All matters relating to this Agreement and any dispute or claim arising therefrom or related thereto (in each case, including non-contractual disputes or claims), shall be governed by and construed in accordance with the internal laws of the State of Delaware without giving effect to any choice or conflict of law provision or rule (whether of the State of Delaware or any other jurisdiction). Any claim or dispute arising out of or in relation to these Terms shall be resolved exclusively in (i) the in the federal courts of the United States located in the Commonwealth of Massachusetts or the courts of the Commonwealth of Massachusetts, or (ii) the federal courts of the United States or state courts located where the Logistics Provider’s headquarters and principal place of business are located.
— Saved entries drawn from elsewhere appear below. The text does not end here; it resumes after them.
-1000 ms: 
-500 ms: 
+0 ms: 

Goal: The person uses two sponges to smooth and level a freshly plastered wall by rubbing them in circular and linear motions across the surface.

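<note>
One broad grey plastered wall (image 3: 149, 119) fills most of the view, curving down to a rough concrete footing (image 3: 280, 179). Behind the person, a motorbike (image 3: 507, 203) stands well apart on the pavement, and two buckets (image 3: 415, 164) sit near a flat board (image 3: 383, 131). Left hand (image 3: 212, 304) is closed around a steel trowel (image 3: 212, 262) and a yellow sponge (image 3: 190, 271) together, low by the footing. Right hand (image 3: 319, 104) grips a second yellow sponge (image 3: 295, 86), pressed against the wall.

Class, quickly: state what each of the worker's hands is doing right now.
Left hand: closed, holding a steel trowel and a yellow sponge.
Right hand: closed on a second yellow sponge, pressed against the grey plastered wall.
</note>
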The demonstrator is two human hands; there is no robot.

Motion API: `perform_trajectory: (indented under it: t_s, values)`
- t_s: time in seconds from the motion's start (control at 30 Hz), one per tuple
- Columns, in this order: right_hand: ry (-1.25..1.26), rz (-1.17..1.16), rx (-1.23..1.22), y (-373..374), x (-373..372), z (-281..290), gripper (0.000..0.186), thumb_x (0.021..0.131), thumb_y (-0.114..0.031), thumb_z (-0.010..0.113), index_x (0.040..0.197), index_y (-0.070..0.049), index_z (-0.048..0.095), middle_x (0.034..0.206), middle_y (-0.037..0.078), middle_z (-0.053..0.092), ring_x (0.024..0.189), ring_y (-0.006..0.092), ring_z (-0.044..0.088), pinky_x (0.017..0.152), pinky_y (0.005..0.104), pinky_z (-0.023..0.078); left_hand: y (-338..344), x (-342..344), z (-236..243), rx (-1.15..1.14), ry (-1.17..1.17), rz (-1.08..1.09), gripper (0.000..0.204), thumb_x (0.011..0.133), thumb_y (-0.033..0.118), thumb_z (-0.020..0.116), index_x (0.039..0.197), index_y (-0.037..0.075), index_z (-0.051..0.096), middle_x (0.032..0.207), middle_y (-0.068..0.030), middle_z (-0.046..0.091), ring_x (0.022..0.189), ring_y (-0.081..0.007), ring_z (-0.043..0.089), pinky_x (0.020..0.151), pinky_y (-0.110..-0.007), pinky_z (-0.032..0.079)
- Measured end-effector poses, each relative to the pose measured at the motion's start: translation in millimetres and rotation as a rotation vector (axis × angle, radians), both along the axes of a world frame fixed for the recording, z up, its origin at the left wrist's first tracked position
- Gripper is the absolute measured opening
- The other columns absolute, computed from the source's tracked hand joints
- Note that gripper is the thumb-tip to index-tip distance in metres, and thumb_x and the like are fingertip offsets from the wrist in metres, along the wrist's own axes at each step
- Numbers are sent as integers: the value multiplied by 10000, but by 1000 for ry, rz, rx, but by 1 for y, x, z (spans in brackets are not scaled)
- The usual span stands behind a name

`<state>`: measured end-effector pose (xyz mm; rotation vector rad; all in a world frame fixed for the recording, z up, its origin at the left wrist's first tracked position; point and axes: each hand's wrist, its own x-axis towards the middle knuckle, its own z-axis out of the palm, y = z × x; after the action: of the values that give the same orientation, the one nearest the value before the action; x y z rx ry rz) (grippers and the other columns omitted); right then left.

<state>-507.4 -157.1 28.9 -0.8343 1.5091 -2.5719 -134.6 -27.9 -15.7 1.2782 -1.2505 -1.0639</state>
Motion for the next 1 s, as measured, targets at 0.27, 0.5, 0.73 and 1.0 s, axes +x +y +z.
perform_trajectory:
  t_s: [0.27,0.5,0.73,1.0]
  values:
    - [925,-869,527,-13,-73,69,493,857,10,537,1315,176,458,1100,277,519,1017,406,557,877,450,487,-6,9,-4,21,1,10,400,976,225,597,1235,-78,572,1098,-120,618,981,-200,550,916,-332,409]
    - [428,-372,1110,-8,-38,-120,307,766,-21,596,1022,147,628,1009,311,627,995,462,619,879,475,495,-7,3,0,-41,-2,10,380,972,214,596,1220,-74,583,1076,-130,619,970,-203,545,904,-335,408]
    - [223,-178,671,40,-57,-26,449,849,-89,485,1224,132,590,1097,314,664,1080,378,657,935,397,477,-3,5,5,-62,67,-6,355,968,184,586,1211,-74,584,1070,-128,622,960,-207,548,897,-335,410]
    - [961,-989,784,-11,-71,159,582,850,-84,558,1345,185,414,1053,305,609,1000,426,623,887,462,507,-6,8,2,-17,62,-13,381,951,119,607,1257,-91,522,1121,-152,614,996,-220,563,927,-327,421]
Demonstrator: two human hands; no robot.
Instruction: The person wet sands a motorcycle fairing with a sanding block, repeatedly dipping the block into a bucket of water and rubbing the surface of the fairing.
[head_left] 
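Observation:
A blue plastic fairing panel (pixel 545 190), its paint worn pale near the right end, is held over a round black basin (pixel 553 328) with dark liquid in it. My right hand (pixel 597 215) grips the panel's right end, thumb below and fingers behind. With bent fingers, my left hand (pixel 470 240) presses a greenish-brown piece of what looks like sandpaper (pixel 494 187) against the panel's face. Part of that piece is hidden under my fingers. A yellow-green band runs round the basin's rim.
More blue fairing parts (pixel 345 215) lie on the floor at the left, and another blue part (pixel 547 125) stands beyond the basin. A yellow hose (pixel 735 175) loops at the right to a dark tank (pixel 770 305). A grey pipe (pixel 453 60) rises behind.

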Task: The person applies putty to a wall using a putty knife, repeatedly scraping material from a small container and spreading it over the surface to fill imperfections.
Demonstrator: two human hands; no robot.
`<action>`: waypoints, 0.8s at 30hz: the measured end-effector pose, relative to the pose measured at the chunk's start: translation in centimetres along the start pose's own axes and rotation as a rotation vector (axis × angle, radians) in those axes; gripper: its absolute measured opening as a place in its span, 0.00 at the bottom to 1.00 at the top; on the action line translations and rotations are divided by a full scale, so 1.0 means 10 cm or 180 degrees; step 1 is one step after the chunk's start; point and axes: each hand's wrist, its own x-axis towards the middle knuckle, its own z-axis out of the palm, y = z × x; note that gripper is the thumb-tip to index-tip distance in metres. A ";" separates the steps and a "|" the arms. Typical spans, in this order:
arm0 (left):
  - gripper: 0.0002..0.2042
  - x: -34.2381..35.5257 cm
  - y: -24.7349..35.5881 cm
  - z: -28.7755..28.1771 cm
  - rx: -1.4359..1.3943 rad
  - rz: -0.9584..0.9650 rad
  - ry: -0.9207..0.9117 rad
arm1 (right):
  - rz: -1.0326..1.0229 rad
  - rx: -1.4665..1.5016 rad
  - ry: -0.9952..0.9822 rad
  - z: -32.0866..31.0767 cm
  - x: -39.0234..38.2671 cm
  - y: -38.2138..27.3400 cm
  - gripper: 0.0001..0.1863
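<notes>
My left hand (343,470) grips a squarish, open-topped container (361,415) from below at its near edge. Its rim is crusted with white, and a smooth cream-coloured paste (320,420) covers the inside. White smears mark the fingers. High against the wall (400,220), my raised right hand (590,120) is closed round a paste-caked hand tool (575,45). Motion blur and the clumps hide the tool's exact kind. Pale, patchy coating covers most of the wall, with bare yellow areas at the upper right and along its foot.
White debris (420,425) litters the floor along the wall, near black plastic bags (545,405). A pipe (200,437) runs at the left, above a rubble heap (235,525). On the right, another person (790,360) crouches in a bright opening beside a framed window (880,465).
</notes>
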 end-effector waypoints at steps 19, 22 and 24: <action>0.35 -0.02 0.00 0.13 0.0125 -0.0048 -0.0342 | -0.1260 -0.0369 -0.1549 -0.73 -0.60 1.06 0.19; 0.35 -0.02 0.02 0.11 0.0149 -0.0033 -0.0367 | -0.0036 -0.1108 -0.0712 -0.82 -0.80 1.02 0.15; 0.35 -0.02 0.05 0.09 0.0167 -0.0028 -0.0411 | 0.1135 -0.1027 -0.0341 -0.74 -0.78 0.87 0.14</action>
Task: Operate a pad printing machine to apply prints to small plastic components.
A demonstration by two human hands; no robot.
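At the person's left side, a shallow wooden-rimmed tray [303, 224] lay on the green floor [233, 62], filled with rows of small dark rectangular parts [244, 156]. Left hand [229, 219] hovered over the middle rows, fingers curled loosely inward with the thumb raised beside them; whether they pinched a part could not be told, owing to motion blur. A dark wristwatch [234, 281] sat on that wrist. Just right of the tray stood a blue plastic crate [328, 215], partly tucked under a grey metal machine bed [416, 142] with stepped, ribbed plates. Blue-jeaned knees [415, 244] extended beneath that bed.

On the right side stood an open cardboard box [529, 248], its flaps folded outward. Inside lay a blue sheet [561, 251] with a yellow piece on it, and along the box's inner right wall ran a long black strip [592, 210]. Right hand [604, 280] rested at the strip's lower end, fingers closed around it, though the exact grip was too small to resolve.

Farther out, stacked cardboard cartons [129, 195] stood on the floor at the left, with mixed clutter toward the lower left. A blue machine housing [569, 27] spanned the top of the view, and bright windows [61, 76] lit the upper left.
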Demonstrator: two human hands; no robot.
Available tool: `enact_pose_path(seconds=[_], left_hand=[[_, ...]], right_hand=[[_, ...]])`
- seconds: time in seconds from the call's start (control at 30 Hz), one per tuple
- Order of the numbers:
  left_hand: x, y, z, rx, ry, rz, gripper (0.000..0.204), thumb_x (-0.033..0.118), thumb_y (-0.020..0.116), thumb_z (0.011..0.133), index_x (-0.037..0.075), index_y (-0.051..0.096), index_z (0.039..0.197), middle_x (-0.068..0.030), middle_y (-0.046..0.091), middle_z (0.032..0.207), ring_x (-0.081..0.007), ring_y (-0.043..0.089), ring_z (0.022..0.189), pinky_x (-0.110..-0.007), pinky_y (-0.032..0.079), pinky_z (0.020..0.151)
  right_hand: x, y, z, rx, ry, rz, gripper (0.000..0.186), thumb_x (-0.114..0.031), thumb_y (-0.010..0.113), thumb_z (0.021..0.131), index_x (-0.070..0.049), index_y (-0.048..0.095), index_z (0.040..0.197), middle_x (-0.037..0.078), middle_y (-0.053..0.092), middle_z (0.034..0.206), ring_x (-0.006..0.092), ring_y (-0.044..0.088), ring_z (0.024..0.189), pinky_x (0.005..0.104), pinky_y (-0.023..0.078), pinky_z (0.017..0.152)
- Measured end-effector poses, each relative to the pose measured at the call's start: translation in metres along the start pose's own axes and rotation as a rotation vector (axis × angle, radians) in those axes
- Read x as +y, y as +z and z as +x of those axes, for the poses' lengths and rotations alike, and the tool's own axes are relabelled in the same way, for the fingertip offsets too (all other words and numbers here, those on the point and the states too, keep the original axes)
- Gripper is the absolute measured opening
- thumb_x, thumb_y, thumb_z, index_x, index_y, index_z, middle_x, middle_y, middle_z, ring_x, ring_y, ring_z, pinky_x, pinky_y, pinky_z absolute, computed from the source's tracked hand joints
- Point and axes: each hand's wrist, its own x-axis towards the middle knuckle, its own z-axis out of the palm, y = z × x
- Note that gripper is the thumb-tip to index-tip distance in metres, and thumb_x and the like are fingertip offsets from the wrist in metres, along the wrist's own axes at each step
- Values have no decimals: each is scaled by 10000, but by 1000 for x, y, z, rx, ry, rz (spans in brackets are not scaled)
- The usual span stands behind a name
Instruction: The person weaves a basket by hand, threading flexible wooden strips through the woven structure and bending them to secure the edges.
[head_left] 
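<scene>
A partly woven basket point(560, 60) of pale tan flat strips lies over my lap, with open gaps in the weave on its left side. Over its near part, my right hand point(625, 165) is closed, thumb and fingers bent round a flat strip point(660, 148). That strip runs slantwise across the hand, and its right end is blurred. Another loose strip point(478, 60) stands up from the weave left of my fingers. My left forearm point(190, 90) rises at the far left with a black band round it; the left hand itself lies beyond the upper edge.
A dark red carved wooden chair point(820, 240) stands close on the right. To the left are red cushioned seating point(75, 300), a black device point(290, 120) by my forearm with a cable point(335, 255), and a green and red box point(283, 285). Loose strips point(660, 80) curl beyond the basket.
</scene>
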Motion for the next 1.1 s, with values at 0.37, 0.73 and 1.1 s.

Logistics Provider hereby consents to the personal jurisdiction of such courts. However, in lieu of litigating any such claim or dispute in the courts, Logistics Provider or Resupply may elect to resolve any such claim or dispute by binding arbitration in accordance with the commercial arbitration rules of the American Arbitration Association on an individual basis and not consolidated with any other claim.

17. Miscellaneous.

This Agreement constitutes the entire agreement between the parties hereto with respect to the subject matter contained in this Agreement and supersedes all prior agreements, understandings and negotiations between the parties. Logistics Provider may not assign or subcontract this Agreement without Resupply’s prior written approval. Resupply may assign this Agreement, in whole or in part, without Logistics Provider’s consent. All notices under and related to this Agreement shall be sent to the addresses set forth on the Sales Order Form. No joint venture, partnership, employment, or agency relationship exists between Logistics Provider, Resupply, or any Charities as a result of this Agreement or use of the Platform. If any provision of this Agreement is held to be invalid or unenforceable, such provision shall be struck and the remaining provisions shall be enforced to the fullest extent under law. This Agreement may not be amended or modified, in whole or part, except by a writing signed both parties. In the event of a conflict between this Agreement and any Sales Order Form, this Agreement will govern with respect to such conflict. Electronic or PDF copies of signatures shall be accepted as if they were originals, and this Agreement may be executed in counterparts.